[Saved data entries]
□ □ □ □ □ □ □

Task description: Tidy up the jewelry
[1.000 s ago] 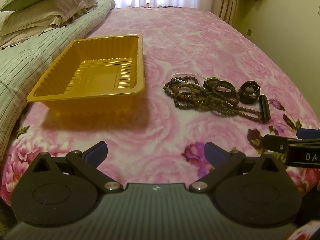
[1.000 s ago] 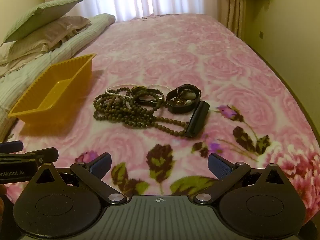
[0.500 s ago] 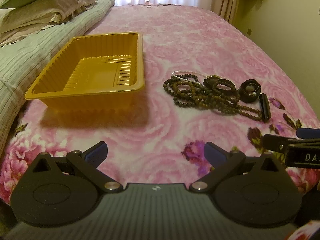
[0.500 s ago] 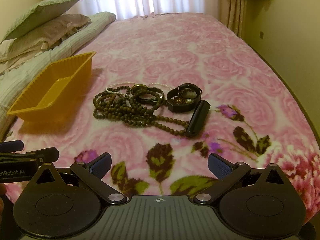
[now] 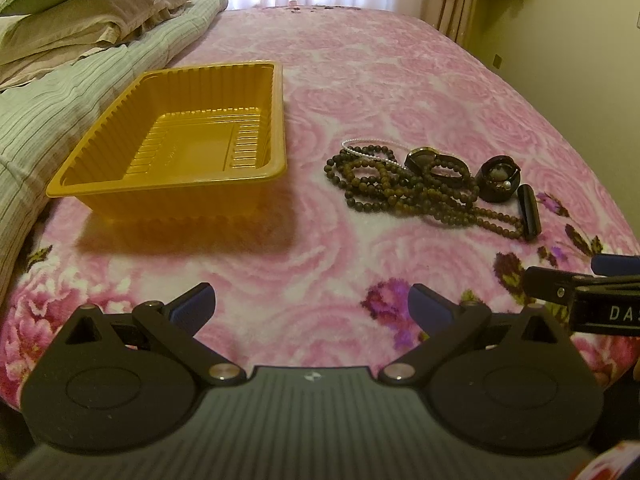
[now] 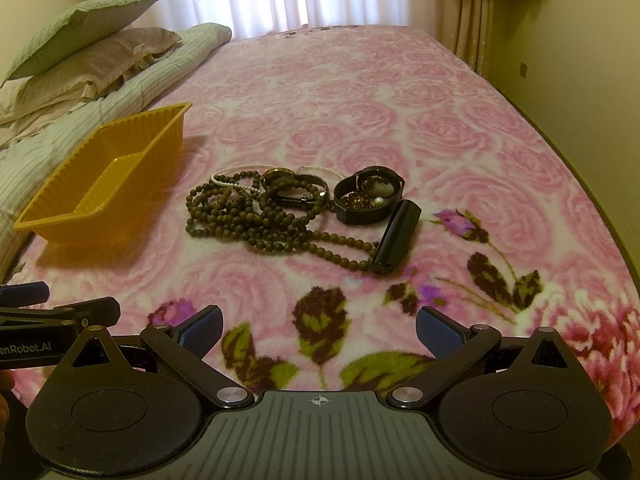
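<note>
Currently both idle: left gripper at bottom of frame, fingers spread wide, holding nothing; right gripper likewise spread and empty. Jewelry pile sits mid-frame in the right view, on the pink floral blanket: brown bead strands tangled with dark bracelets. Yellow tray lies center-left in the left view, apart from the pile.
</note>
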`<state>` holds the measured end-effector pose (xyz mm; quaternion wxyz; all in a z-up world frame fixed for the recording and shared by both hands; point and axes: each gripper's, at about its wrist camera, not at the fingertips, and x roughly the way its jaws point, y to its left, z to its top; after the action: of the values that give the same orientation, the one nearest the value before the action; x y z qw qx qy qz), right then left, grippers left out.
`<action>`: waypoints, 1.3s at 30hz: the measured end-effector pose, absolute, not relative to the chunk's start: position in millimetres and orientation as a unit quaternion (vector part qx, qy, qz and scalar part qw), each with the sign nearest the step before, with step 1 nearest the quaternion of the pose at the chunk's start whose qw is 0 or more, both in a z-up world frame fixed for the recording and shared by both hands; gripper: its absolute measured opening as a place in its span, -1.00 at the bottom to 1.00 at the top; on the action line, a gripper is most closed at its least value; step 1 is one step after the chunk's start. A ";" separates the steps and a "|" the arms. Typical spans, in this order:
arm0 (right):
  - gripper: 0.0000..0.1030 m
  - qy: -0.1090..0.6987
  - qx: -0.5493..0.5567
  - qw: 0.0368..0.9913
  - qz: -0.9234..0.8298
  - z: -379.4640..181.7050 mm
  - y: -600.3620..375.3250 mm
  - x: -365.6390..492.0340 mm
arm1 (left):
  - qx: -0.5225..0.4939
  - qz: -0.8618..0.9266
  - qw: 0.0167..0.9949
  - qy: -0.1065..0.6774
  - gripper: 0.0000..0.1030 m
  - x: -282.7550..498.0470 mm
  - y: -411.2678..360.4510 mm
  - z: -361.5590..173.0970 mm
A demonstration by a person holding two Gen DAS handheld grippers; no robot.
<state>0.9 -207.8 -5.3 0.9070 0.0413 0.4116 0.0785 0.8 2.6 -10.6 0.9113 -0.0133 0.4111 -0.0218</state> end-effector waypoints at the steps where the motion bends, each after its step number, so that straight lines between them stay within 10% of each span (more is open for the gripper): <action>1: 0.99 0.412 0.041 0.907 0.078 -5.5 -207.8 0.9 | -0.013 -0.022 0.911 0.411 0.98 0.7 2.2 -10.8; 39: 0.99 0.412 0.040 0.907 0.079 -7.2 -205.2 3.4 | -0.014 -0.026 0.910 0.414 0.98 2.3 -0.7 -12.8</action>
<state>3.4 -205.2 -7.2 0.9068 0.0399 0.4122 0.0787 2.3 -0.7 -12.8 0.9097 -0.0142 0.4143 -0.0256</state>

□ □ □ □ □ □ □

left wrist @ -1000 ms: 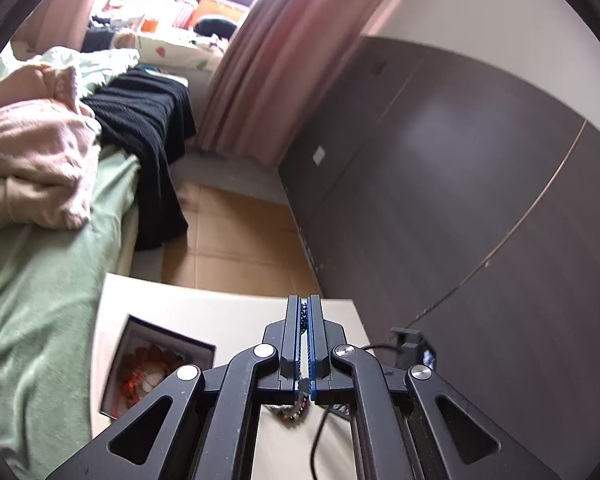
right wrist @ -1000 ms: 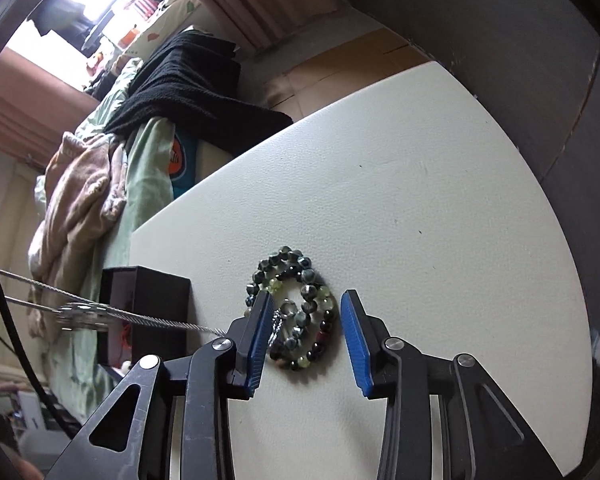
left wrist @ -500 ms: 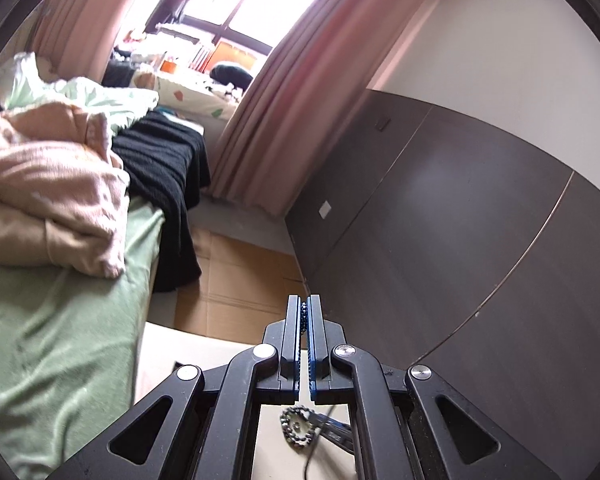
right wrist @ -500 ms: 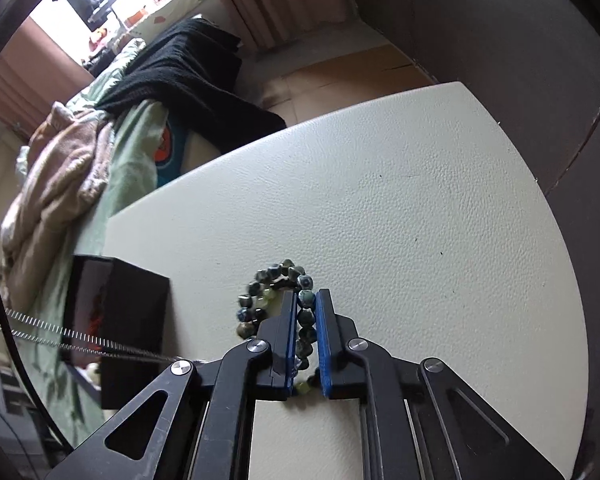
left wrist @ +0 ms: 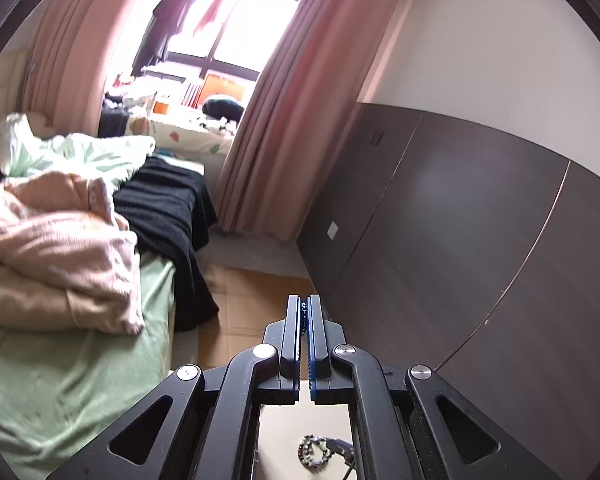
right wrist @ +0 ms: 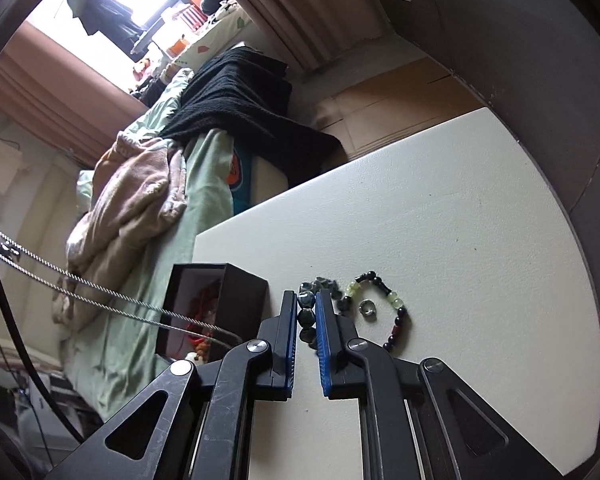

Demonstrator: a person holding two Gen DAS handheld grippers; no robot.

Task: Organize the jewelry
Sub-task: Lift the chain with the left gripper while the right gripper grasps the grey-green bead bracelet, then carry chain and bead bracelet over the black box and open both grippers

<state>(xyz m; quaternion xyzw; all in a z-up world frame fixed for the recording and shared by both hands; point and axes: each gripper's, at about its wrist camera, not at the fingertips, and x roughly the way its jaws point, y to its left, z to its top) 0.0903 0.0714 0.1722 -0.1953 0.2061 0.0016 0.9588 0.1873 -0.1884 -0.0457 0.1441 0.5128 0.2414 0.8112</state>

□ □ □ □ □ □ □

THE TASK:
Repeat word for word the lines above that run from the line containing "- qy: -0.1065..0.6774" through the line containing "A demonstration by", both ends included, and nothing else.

EXPECTED ANSWER:
  - qy: -0.1065..0.6774
  - gripper: 0.0000..0.1030 m
  - x: -282.7550..498.0470 mm
  - y: -411.2678..360.4510 mm
  - z: -361.5590..173.0970 mm
A demonstration by a person holding two Gen DAS handheld grippers; no robot.

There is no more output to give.